### Your objective
What is the number of lines in the entries that include the word "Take"? Respond with the number only.

### Material provided
※ ※ ※

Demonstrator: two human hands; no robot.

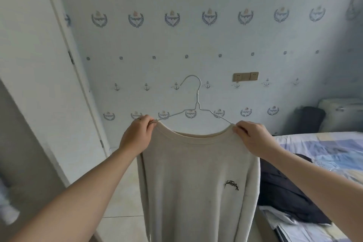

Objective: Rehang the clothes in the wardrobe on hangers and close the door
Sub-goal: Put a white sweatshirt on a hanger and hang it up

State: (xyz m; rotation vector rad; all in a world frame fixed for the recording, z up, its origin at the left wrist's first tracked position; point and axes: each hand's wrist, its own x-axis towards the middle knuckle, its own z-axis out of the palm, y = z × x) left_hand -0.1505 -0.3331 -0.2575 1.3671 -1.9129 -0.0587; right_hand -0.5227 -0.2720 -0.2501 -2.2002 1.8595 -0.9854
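I am holding the shirt [196, 182] up on the hanger [197, 102], my left hand [135, 135] and right hand [255, 137] each pinching a shoulder, bed [324, 149] at right.

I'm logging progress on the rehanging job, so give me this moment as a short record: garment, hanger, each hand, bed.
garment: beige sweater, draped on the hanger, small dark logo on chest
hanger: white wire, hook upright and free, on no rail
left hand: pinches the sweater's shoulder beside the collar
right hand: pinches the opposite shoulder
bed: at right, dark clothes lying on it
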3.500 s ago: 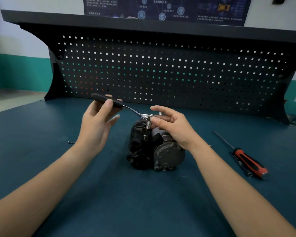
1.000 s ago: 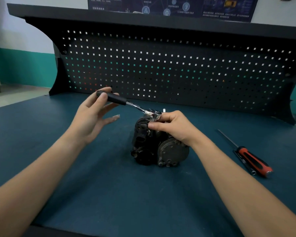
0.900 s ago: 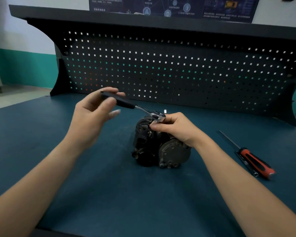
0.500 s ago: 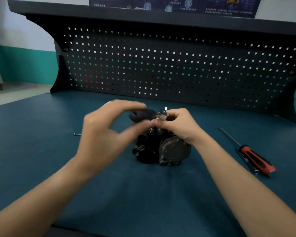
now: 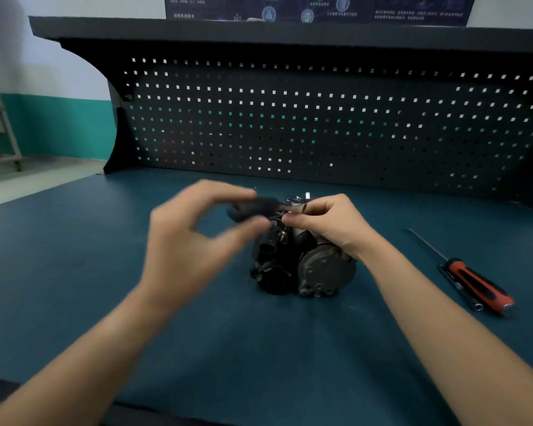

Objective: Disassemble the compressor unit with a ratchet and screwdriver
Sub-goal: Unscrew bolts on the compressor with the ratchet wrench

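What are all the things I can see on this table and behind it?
compressor unit: one, dark grey and black, middle of the bench top.
ratchet: one, black handle and silver head, on top of the compressor unit.
screwdriver: one, red and black, lying on the right.
bench top: one, dark blue.
pegboard: one, black, behind the bench top.
poster: one, dark blue, wall above.
left hand: one, holds the ratchet's handle.
right hand: one, pinches the ratchet's head.

Dark tools on a teal-blue bench mat [image 5: 74, 272].
Under my right hand [image 5: 330, 222] I see the compressor unit [image 5: 302, 265] black and dull grey; the ratchet [image 5: 253, 207] grip at my left hand [image 5: 191, 241] is black. Right of that, a red-and-black screwdriver [image 5: 477, 287] handle. Beyond, a black pegboard [image 5: 320, 124] gridded with square holes.
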`<act>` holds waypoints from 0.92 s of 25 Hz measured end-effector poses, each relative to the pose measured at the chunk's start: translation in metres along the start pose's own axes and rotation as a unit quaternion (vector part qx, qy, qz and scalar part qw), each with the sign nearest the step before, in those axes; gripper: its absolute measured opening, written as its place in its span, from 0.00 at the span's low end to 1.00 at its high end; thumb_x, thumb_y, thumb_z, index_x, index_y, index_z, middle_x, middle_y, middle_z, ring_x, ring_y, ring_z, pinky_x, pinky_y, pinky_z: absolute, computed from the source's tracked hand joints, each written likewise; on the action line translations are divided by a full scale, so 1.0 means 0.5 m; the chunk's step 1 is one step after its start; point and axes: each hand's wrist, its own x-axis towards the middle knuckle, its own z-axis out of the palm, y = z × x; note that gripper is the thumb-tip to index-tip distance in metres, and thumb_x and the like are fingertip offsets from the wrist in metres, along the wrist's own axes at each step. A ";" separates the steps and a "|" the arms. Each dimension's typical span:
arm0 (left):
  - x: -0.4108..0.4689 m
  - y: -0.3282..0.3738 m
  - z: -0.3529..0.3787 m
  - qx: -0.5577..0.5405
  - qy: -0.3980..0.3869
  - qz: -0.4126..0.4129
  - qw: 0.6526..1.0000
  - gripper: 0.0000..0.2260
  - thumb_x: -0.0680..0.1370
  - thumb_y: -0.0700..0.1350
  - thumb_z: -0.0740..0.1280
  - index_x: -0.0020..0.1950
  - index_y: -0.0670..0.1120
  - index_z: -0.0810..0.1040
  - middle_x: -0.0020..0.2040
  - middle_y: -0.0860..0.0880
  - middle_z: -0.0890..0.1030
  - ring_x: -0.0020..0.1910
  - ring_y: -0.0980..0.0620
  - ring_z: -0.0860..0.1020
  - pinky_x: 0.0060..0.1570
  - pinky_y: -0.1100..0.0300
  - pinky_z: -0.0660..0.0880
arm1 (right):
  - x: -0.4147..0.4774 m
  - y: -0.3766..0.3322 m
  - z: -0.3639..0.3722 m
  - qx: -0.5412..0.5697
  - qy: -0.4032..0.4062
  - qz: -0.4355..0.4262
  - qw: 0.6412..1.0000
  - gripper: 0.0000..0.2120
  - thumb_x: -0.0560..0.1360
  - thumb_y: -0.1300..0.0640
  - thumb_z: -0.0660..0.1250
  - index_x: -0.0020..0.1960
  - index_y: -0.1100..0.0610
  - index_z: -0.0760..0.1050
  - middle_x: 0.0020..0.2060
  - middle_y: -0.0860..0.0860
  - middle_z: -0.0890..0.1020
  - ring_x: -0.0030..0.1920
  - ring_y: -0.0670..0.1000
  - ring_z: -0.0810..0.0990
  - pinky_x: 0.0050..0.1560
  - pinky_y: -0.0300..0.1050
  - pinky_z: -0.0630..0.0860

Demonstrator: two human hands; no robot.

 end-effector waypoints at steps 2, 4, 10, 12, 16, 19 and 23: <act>-0.027 0.039 0.022 0.082 -0.012 0.079 0.993 0.12 0.70 0.49 0.72 0.47 0.43 0.81 0.46 0.54 0.79 0.46 0.56 0.78 0.53 0.67 0.71 | -0.016 0.001 0.012 -0.047 0.067 -0.041 0.996 0.07 0.63 0.52 0.77 0.30 0.47 0.80 0.26 0.41 0.80 0.31 0.38 0.75 0.38 0.36 0.70; -0.030 0.053 0.036 0.092 0.000 0.062 0.994 0.13 0.70 0.47 0.72 0.45 0.38 0.80 0.45 0.52 0.77 0.45 0.54 0.77 0.50 0.66 0.72 | -0.031 -0.005 0.034 -0.122 0.136 -0.072 0.981 0.07 0.65 0.49 0.75 0.30 0.48 0.80 0.27 0.42 0.81 0.32 0.39 0.77 0.36 0.39 0.72; -0.015 0.009 0.009 -0.031 0.045 -0.076 0.996 0.08 0.70 0.49 0.72 0.47 0.55 0.77 0.43 0.61 0.82 0.45 0.63 0.78 0.49 0.70 0.72 | -0.041 -0.009 0.069 -0.130 0.189 -0.049 0.972 0.12 0.70 0.49 0.71 0.35 0.57 0.83 0.30 0.50 0.82 0.36 0.48 0.79 0.42 0.48 0.76; 0.019 -0.047 -0.015 -0.108 0.072 -0.192 0.973 0.07 0.73 0.43 0.70 0.47 0.55 0.78 0.40 0.64 0.82 0.43 0.67 0.78 0.49 0.67 0.73 | -0.041 -0.009 0.059 -0.122 0.176 -0.039 0.976 0.11 0.71 0.50 0.71 0.33 0.55 0.81 0.27 0.46 0.80 0.33 0.44 0.77 0.40 0.42 0.74; 0.047 -0.089 -0.025 -0.190 0.061 -0.348 0.916 0.09 0.77 0.40 0.65 0.45 0.54 0.79 0.37 0.61 0.82 0.43 0.63 0.79 0.54 0.56 0.72 | -0.036 -0.013 0.038 -0.127 0.103 -0.013 0.986 0.17 0.73 0.49 0.69 0.26 0.52 0.75 0.22 0.43 0.73 0.27 0.40 0.69 0.34 0.41 0.66; 0.014 -0.028 -0.018 -0.059 0.064 -0.150 0.985 0.09 0.71 0.45 0.72 0.43 0.60 0.80 0.39 0.65 0.81 0.41 0.67 0.77 0.47 0.72 0.71 | -0.037 -0.007 0.060 -0.164 0.161 -0.017 0.973 0.22 0.70 0.42 0.68 0.27 0.57 0.74 0.22 0.45 0.75 0.27 0.43 0.72 0.32 0.44 0.68; -0.037 0.037 0.023 0.085 0.053 0.018 0.995 0.10 0.70 0.51 0.70 0.48 0.50 0.76 0.48 0.62 0.77 0.47 0.61 0.76 0.53 0.67 0.71 | -0.037 -0.001 0.079 -0.172 0.241 -0.029 0.955 0.19 0.68 0.42 0.68 0.34 0.58 0.80 0.28 0.49 0.80 0.34 0.49 0.77 0.35 0.45 0.71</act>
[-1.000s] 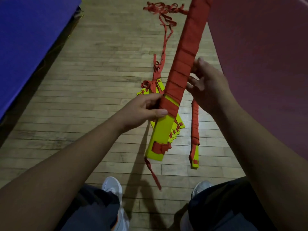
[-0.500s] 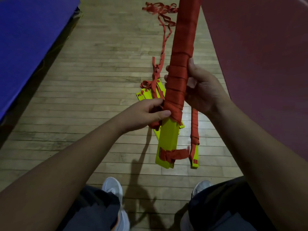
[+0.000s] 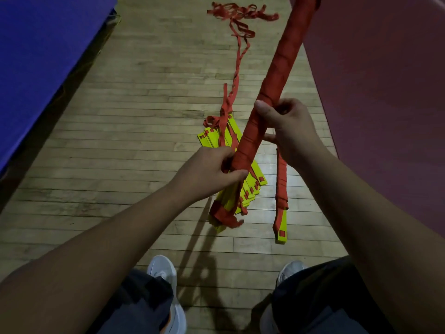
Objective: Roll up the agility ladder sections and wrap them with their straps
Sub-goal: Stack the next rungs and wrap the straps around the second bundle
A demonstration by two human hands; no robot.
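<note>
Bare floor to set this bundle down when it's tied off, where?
Widest bare floor lies between the blue mat and the loose rungs with their trailing strap. A smaller strip sits just ahead of the shoes. Crowded: between the rungs and the red mat, where a wrapped bundle already lies.

Pale, worn wooden plank floor (image 3: 134,145) runs down the middle, catching a soft glare of light. A deep blue padded mat (image 3: 41,56) borders the left; a dull maroon padded mat (image 3: 385,92) rises on the right.
</note>
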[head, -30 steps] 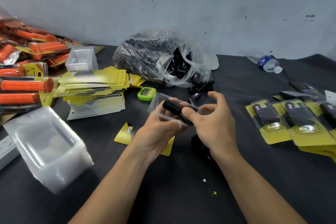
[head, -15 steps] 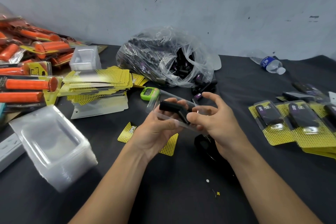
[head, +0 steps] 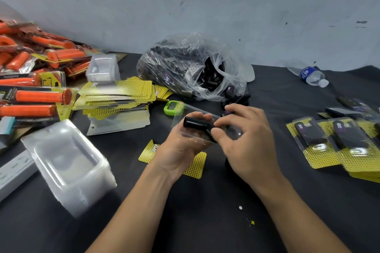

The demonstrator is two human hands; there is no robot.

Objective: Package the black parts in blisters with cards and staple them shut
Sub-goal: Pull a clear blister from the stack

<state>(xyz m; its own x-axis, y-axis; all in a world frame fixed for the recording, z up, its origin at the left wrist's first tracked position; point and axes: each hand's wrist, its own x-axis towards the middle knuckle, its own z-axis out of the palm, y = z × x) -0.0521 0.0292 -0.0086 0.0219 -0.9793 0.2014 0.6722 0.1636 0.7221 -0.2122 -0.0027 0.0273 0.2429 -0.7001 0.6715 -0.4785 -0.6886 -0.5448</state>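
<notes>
Black cylindrical part [head: 195,123] lies in a clear blister [head: 234,132], both held above the desk [head: 185,222]. Left hand [head: 183,148] cups the blister from below, fingers curled round it. Right hand [head: 244,141] pinches the near end of the part through the plastic. One yellow card [head: 150,151] lies flat under the left hand. Green timer [head: 173,107] just beyond the left hand's fingers; bag of black parts [head: 193,68] further behind. Finished packs [head: 329,144] to the right of the right hand.

log | I read "TAPER" on the loose yellow card [head: 152,148] | "PRO…" on the orange-grip pack [head: 50,82], rest cut off | water bottle label [head: 307,72] too blurred for me
</notes>
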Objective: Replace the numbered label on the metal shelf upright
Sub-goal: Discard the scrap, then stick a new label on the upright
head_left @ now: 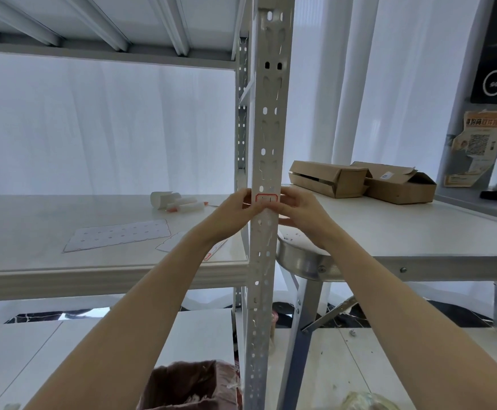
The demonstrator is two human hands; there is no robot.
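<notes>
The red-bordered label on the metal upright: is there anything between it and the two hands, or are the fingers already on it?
Nothing visible stands between them. The label lies flat on the upright, and the left hand and right hand touch its lower edge and sides from either side. Its face stays uncovered.

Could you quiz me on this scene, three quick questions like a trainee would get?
1. True or false: both hands, left hand and right hand, are at the upright.
2. What colour is the border of the label? A) blue B) red C) green
3. Fill in: the sticker sheet lies on the ____.

Key: 1 true; 2 B; 3 shelf.
</notes>
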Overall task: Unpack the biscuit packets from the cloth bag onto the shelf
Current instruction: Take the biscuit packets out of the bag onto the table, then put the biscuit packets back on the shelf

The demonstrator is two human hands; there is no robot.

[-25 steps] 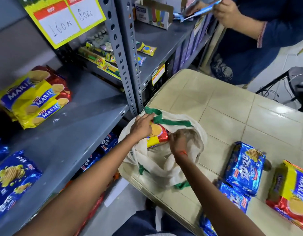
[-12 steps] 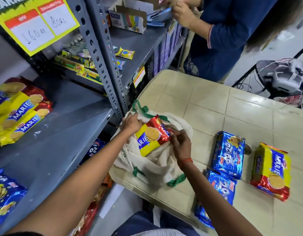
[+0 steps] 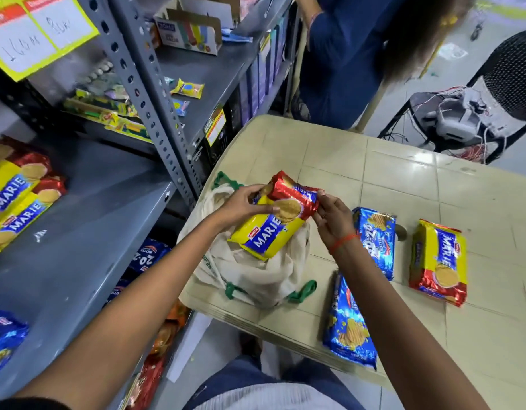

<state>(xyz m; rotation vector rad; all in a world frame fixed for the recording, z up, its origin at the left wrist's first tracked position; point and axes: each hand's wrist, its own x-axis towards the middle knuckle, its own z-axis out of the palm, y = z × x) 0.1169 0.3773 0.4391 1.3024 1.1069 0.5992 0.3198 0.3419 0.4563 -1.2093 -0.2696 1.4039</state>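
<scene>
A yellow and red Marie biscuit packet (image 3: 269, 229) is lifted clear above the white cloth bag (image 3: 264, 276), which lies slumped on the beige table with green handles. My left hand (image 3: 241, 204) grips the packet's near left edge, thumb across its face. My right hand (image 3: 330, 217) pinches the red end of the packet on the right. The grey metal shelf (image 3: 87, 232) stands to the left, holding several Marie packets (image 3: 16, 199) at its back and a blue packet (image 3: 4, 341) at the near left edge.
On the beige table (image 3: 404, 179) lie two blue 20-20 packets (image 3: 377, 241) (image 3: 349, 324) and another Marie packet (image 3: 438, 261). A person in blue (image 3: 344, 54) stands beyond the table by the second shelf unit. A black chair with wired gear (image 3: 469, 119) sits at far right.
The Marie packet has come up out of the bag's mouth into full view, now held by both hands above the bag. The camera has tilted toward the table.
</scene>
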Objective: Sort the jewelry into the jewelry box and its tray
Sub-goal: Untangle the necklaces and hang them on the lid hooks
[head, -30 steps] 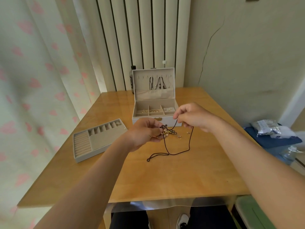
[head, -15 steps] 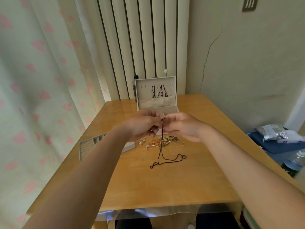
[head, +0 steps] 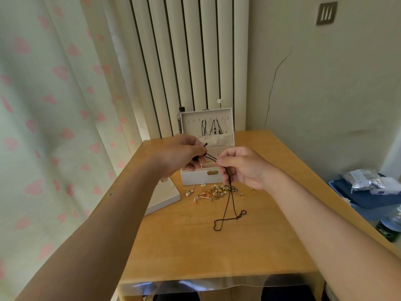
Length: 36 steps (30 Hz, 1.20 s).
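Pinches a dark cord necklace [head: 228, 183] near its knotted end in the left grip [head: 182, 153] and a little farther along in the right grip [head: 243, 168], both closed tight on it above the open jewelry box [head: 199, 180]. Lets the rest hang toward the counter [head: 217, 257], its tail looped near the counter's middle beside loose earrings [head: 214, 192]. Aims the held end at the lid [head: 227, 118], directly behind and nearer the left.
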### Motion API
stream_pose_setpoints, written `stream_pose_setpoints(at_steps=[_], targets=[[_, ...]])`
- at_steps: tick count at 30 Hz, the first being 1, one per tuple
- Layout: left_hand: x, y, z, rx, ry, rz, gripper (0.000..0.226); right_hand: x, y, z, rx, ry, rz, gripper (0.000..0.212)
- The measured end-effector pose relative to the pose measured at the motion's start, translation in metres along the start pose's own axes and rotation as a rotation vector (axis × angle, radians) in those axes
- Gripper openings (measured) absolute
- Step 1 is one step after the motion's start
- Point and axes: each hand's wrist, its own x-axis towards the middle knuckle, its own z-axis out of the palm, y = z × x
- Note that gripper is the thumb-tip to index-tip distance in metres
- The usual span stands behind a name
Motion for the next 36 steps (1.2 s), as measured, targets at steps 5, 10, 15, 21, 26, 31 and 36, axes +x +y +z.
stream_pose_setpoints(at_steps=[5,10,15,21,26,31,36], targets=[[-0.005,-0.009,0.001,-0.185,0.032,-0.019,0.009,-0.001,-0.009,-0.005,-0.137,0.029,0.033,0.011],[-0.01,-0.025,0.003,-0.371,-0.013,-0.058,0.011,0.002,-0.018,-0.009,-0.281,0.091,0.051,0.006],[-0.012,-0.048,0.02,-0.546,-0.02,-0.071,0.007,0.012,-0.033,-0.002,-0.374,0.133,0.011,0.006],[-0.006,-0.072,0.03,-0.756,-0.077,-0.04,0.011,0.026,-0.042,0.013,-0.546,0.103,-0.032,0.012],[0.005,-0.079,0.029,-0.648,-0.046,-0.047,0.022,0.046,-0.04,0.018,-0.644,0.077,-0.089,0.018],[0.03,-0.075,0.016,-0.604,-0.048,0.002,0.029,0.066,-0.032,0.012,-0.679,0.012,-0.142,0.012],[0.064,-0.081,0.004,-0.541,-0.121,0.043,0.019,0.083,-0.023,-0.001,-0.634,-0.035,-0.209,0.013]])
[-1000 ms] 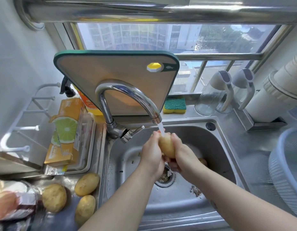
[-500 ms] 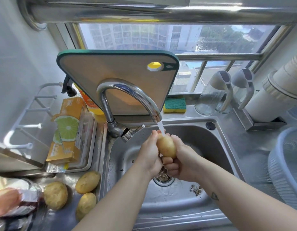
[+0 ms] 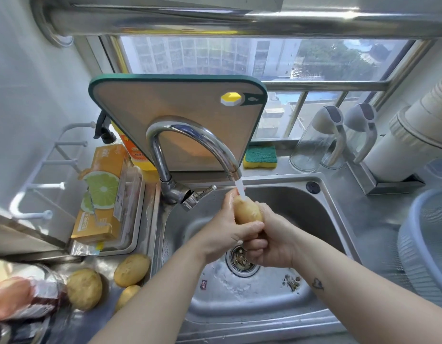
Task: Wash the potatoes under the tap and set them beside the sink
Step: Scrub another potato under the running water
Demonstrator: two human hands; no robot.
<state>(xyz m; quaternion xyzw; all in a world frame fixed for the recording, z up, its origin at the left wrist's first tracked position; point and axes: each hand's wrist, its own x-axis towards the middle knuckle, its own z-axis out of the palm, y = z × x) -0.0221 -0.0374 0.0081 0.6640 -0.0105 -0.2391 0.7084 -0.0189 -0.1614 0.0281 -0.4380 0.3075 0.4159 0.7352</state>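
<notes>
A yellow-brown potato (image 3: 247, 211) is held upright under the running stream from the chrome tap (image 3: 195, 142), above the steel sink (image 3: 321, 219). My left hand (image 3: 225, 229) grips its left side and my right hand (image 3: 272, 239) grips it from the right and below. Three more potatoes lie on the counter left of the sink: one nearest the rim (image 3: 132, 269), a second at far left (image 3: 84, 288), and a third partly hidden by my left forearm (image 3: 127, 295).
A green-edged cutting board (image 3: 165, 105) leans behind the tap. A sponge (image 3: 259, 156) and glass jugs (image 3: 316, 142) stand at the back. An orange box (image 3: 101, 194) lies in a tray on the left. A mesh basket (image 3: 428, 244) sits at right. Debris lies around the drain (image 3: 239, 259).
The potato has turned and tilted between my hands under the stream. My left thumb has slid across its lower front, and both hands sit slightly lower.
</notes>
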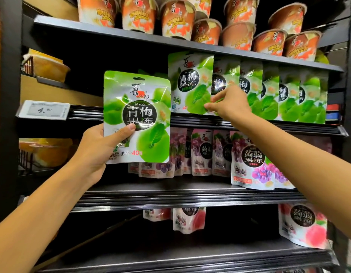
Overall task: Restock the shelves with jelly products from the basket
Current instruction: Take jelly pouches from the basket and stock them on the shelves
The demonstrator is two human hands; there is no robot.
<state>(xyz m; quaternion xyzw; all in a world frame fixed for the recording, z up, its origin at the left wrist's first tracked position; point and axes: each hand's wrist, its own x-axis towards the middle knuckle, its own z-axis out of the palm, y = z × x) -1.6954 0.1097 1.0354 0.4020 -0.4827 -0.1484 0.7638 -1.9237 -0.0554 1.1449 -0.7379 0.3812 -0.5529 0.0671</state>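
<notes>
My left hand point(95, 146) grips a green plum jelly pouch point(140, 107) by its lower left corner, thumb on the front, held upright in front of the shelves. My right hand point(228, 104) reaches to the second shelf point(249, 123) and pinches the lower right edge of the front green pouch point(187, 83) in a row of matching green pouches point(279, 95). The basket is out of view.
Orange jelly cups point(176, 18) crowd the top shelf. Purple jelly pouches point(247, 156) stand on the third shelf, pink peach pouches point(302, 225) on the one below. A price tag point(43, 111) hangs at the left rail. Yellow packs point(46, 67) sit at far left.
</notes>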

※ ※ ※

### Answer box
2